When I first encountered the people on Fort Hill was the night I
walked up there in the first snow of the winter. Though I never
became a member of the Process I did wear a black Bobbie's cape. At
the Fort Hill tower monument a young man approached me and asked me
what I was doing there. I asked him the same question. He told me he
was a member of Mel's group and was on patrol. I asked him if he
carried a gun. When he said "Yes" I laughed at him.

Jon

"Friendly Fifty on Fort Hill -- Better Way for People?
Robert L. Levey, Staff Reporter

Four wooden buildings - vaguely Victorian and outwardly shabby -
face the monument of Fort Hill in Roxbury. There is a park and
patchy grass, but the neighborhood kids litter it with broken
bottles. The view is the most spectacular that can be found in the
city below the top of a skyscraper.
Boston pinwheels around with Fort Hill at the center. That is where
the 50 or so people in those four houses want to be. They look to
the stars - in which they have great faith - and they look out from
that high Roxbury hill with the earnest belief that they have found
a better way for people to live together - honestly, without fear
and in friendship.

Fort Hill is at the center of the city and at the heart of Boston's
hippie underground.

Most of the people living there have experimented with mind-altering
drugs at some time. They put out an underground newspaper that is
under attack in Boston and Cambridge as an obscene publication.

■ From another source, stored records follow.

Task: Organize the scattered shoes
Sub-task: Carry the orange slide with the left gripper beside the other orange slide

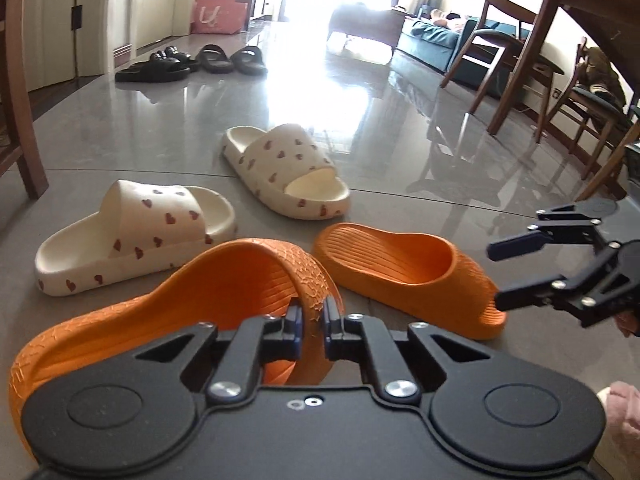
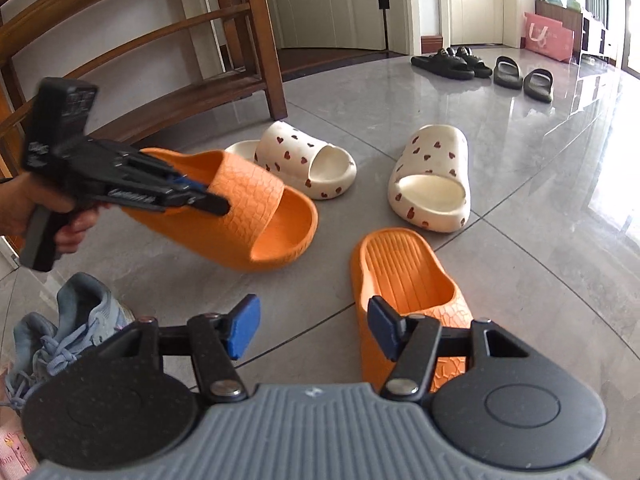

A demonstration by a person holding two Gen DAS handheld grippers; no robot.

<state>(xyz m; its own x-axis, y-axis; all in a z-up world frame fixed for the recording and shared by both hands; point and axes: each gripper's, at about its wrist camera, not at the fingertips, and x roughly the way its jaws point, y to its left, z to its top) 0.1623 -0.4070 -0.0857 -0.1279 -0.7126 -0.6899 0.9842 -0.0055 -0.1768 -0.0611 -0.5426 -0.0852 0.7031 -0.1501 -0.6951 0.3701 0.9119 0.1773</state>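
Note:
My left gripper (image 1: 313, 326) is shut on the strap of an orange slipper (image 1: 180, 304) and holds it lifted and tilted off the floor; it also shows in the right wrist view (image 2: 256, 208), with the left gripper (image 2: 208, 200) clamped on its strap. The second orange slipper (image 1: 404, 272) lies on the floor, also in the right wrist view (image 2: 404, 280). My right gripper (image 2: 314, 330) is open and empty just above its near left edge; it shows in the left wrist view (image 1: 496, 276) at right. Two cream heart-print slippers (image 1: 132, 236) (image 1: 288, 168) lie beyond.
Two pairs of black sandals (image 2: 452, 62) (image 2: 524, 78) stand in a row by the far wall. A wooden shoe rack (image 2: 160, 60) stands at left. Blue sneakers (image 2: 60, 332) lie near left. Dining chairs and a table (image 1: 532, 68) stand at right. A pink bag (image 1: 218, 16) is far back.

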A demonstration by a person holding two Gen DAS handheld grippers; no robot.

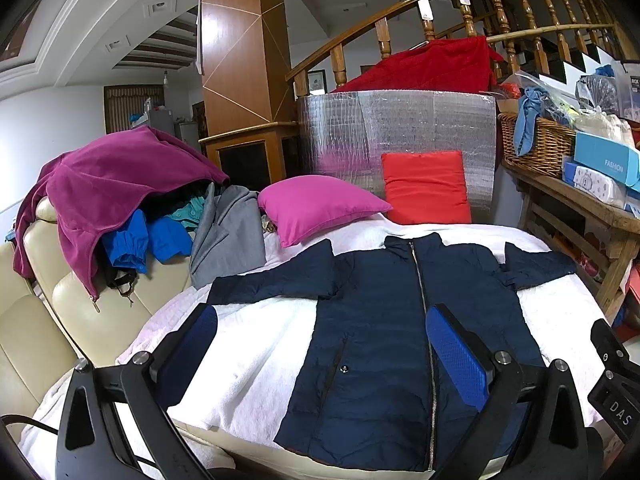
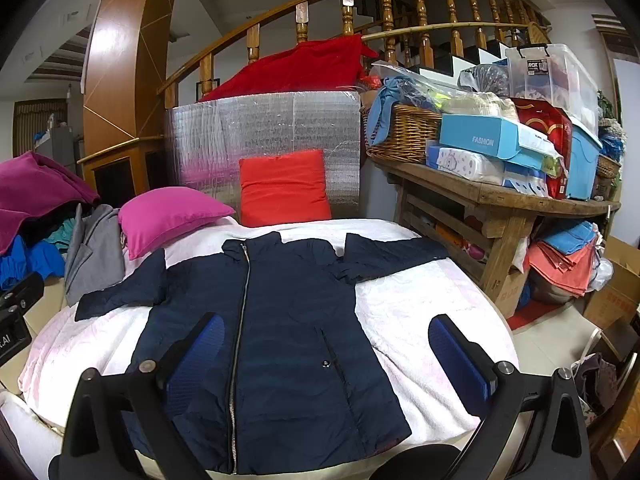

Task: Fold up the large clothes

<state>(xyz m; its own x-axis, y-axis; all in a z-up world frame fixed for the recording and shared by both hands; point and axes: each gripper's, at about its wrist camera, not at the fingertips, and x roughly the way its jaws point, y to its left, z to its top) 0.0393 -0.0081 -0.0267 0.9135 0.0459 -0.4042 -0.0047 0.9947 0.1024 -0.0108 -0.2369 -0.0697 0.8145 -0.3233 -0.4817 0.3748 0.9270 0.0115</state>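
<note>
A white blanket spreads beneath both grippers. On it, directly ahead of them, a navy jacket lies flat, zipped, sleeves out sideways. Beyond its collar sit a magenta pillow and a red pillow. The left gripper and right gripper hover spread wide, holding nothing.

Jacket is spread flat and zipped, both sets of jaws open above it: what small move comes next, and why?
Probably lower the left gripper to the left sleeve and pinch its cuff. The navy jacket lies flat, unfolded, sleeves spread on the white blanket; neither gripper holds anything.
</note>
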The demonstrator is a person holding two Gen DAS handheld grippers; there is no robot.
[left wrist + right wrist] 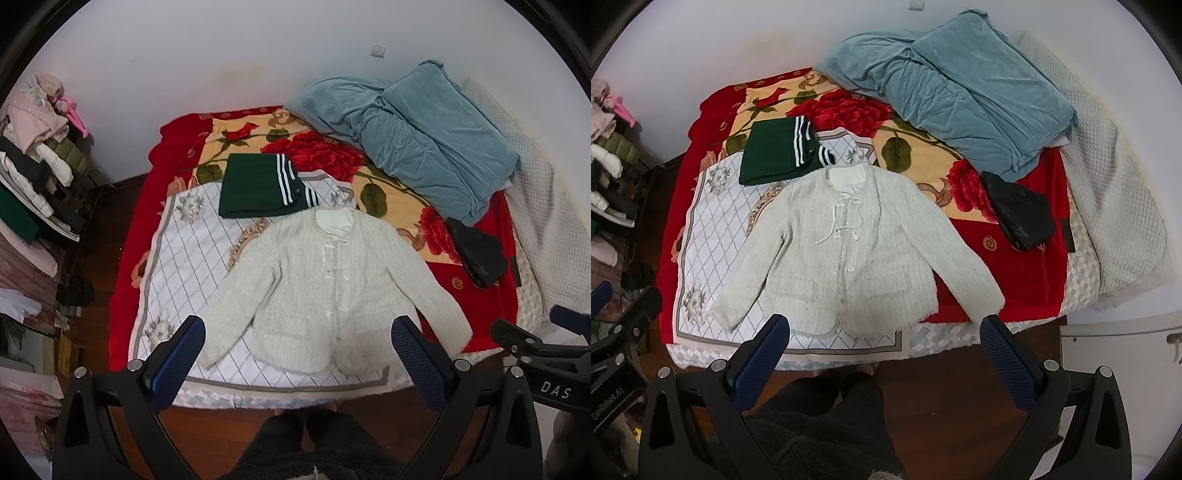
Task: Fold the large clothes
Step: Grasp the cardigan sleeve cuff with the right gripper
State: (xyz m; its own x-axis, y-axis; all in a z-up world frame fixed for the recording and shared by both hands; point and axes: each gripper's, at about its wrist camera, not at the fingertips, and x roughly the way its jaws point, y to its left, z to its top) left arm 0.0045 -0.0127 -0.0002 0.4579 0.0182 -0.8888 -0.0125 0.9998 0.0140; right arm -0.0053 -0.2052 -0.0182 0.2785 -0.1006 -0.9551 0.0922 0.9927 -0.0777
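Observation:
A cream knit cardigan (325,291) lies flat, front up and sleeves spread, on a white diamond-patterned cloth (188,251) on the bed; it also shows in the right wrist view (849,258). A folded dark green garment with white stripes (262,186) lies beyond its collar, also in the right wrist view (777,155). My left gripper (297,328) is open and empty, held above the bed's near edge over the cardigan's hem. My right gripper (884,326) is open and empty, likewise above the hem. The right gripper's body shows at the left view's right edge (546,350).
A red floral blanket (1015,258) covers the bed. A crumpled blue quilt (964,85) lies at the back right, a black bag (1019,210) beside it. A rack of clothes (33,166) stands at the left. A white cabinet (1119,354) is at the right.

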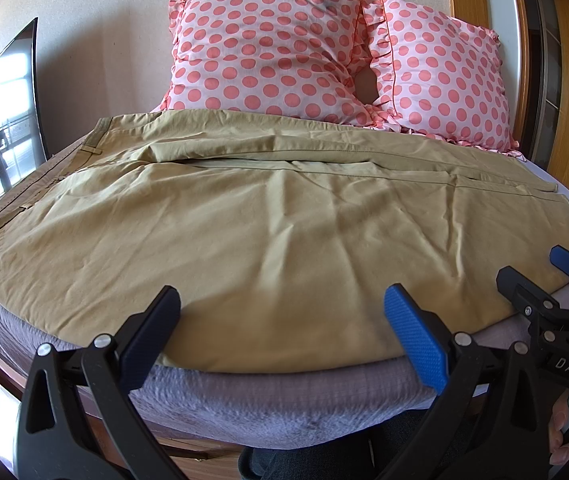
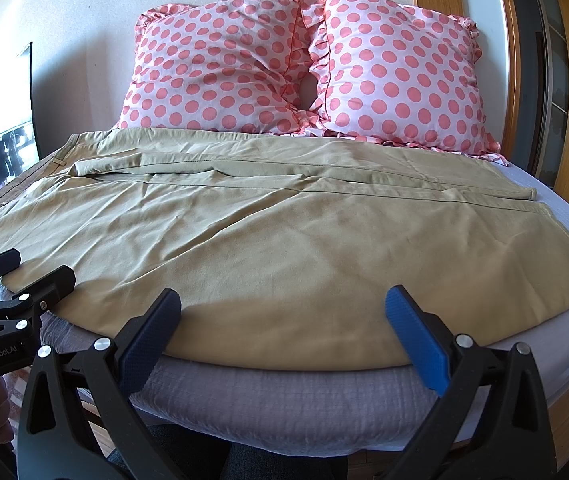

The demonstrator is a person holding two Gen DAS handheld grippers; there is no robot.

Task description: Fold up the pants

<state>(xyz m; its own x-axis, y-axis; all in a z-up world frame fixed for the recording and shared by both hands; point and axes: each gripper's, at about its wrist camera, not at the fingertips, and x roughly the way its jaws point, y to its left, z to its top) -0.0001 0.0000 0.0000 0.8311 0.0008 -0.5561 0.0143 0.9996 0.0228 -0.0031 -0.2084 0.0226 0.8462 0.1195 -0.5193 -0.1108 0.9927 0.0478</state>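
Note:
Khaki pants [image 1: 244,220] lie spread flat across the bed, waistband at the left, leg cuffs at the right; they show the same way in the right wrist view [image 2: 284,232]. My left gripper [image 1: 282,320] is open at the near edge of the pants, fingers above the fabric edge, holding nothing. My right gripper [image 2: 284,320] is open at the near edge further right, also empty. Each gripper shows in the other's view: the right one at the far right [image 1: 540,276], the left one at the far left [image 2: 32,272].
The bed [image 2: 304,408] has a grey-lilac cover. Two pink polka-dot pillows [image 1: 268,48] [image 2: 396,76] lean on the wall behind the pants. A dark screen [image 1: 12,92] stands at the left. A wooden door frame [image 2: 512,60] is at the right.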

They have forsaken most of the middle-class values to which the
average person is bound. Few of them are formally married. They
dress with indifferent informality or eccentric care. They spend
long nights talking in groups - criticizing each other, probing in
vivid detail each other's thoughts.

Anyone is welcome to visit the four houses lining the park on Fort
Hill, but to stay there you must become part of the communal scene.
There are no free rides - there is no room for social parasites.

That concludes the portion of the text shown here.